[REQUIRED ACTION] Pull from the data below each line where the word "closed" occurs, and copy it.

Source data

-- Opening Marker --

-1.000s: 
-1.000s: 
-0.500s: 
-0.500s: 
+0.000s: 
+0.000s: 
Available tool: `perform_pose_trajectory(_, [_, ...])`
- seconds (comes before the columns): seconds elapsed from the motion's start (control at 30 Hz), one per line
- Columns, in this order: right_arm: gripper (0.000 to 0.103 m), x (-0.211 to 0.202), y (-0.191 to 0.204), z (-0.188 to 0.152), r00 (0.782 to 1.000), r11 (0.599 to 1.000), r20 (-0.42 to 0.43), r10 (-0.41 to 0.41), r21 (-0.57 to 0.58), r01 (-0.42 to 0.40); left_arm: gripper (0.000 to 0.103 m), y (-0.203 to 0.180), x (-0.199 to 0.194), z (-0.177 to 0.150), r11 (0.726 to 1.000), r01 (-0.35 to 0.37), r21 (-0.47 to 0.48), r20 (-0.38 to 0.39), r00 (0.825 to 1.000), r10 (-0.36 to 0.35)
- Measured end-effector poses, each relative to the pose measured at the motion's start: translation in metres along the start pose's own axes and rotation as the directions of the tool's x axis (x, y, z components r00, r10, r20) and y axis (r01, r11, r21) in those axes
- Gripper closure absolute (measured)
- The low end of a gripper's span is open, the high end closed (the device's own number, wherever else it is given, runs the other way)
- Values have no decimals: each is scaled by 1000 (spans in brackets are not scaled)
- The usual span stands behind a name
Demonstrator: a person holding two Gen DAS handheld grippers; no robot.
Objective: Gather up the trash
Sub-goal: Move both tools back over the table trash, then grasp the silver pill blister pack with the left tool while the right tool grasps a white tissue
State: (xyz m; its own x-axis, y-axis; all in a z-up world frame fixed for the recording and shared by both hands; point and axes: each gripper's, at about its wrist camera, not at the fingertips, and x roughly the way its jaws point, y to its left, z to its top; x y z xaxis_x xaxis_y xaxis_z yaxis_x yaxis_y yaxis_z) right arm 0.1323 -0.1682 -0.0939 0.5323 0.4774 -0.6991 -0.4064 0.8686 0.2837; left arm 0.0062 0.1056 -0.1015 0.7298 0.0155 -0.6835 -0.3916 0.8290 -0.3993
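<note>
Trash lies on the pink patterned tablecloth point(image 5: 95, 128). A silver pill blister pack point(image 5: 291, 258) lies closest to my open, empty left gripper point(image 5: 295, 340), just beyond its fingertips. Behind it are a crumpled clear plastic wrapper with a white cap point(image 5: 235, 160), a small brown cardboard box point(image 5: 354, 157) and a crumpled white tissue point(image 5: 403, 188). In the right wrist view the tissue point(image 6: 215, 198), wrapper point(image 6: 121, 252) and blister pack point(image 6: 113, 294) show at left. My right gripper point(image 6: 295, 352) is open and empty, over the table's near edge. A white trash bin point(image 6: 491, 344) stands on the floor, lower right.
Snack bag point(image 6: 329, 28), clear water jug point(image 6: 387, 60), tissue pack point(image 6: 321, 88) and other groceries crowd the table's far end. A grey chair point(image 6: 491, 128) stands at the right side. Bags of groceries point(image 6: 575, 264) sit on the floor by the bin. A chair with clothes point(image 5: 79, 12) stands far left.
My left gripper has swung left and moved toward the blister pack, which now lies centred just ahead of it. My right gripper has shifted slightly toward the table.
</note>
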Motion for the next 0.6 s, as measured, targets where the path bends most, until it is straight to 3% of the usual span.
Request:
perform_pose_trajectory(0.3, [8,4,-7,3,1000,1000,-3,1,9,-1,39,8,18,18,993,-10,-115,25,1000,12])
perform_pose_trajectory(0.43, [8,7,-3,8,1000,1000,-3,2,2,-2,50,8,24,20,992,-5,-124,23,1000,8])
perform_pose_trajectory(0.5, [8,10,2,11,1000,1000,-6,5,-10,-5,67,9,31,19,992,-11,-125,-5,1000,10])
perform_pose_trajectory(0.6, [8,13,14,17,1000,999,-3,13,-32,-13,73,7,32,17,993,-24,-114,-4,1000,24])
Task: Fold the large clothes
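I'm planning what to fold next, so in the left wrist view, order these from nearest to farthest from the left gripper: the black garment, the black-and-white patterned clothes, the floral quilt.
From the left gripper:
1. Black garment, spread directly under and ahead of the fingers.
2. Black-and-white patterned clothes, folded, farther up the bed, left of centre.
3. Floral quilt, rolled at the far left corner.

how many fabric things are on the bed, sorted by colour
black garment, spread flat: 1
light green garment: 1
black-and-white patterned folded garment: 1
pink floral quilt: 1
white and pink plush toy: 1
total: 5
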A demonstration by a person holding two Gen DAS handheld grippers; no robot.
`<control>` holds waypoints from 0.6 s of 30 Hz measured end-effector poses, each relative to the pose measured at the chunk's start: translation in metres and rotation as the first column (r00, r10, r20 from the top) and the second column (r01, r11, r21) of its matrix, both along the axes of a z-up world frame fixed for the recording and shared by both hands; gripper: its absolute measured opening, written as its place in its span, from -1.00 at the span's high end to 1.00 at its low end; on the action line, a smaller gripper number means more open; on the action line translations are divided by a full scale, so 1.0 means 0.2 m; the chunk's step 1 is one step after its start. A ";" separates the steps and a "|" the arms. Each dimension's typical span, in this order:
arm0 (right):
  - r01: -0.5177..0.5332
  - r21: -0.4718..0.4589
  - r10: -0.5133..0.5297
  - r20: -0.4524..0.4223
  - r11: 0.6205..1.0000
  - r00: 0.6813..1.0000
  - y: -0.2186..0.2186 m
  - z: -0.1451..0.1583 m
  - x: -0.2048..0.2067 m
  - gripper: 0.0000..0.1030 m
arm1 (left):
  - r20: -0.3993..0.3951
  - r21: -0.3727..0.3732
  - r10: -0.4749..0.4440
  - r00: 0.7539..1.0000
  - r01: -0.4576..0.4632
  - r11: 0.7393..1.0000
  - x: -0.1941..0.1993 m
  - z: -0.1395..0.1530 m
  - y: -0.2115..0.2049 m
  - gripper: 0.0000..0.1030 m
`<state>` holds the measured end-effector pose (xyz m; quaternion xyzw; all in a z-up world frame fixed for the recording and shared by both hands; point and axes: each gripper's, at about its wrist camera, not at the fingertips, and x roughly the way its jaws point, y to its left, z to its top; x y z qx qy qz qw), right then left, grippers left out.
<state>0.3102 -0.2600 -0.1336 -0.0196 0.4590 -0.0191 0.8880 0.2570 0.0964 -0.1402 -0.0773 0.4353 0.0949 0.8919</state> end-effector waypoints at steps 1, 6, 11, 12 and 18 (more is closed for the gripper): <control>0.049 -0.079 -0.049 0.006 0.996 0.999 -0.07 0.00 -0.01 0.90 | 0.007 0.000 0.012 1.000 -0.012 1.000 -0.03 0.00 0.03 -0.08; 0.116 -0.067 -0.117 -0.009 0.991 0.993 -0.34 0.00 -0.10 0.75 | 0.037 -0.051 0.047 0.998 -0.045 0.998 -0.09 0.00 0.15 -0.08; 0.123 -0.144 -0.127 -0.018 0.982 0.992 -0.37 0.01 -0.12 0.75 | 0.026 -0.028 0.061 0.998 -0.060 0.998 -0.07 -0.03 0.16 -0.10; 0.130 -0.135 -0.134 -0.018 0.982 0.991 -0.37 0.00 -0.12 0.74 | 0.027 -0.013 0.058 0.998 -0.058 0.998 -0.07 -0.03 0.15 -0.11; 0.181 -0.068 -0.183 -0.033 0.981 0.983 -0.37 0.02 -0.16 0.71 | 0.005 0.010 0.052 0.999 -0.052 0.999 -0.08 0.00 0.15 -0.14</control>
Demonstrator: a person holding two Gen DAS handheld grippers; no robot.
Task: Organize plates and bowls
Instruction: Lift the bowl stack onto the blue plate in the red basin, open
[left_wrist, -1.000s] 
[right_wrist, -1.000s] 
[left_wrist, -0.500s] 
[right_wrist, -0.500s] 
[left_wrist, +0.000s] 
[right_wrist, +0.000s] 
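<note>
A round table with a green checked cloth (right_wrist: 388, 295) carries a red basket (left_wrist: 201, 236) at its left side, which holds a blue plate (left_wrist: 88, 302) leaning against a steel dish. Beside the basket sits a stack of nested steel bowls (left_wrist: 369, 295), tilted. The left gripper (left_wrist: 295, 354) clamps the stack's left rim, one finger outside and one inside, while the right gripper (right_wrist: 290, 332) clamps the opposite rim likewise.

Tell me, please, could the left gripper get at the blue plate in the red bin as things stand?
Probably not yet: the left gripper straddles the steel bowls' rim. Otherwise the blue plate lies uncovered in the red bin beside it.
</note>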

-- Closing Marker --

[OUTPUT OF THE EXERCISE]
- The low end of a gripper's span is open, the high end closed (the device's own number, wherever else it is given, runs the other way)
<state>0.3102 -0.2600 -0.1336 -0.0196 0.4590 -0.0191 0.8880 0.2570 0.0964 -0.1402 -0.0773 0.4353 0.0949 0.8919</state> end-effector waypoints at steps 1, 6, 11, 12 and 18 (more is closed for the gripper): <control>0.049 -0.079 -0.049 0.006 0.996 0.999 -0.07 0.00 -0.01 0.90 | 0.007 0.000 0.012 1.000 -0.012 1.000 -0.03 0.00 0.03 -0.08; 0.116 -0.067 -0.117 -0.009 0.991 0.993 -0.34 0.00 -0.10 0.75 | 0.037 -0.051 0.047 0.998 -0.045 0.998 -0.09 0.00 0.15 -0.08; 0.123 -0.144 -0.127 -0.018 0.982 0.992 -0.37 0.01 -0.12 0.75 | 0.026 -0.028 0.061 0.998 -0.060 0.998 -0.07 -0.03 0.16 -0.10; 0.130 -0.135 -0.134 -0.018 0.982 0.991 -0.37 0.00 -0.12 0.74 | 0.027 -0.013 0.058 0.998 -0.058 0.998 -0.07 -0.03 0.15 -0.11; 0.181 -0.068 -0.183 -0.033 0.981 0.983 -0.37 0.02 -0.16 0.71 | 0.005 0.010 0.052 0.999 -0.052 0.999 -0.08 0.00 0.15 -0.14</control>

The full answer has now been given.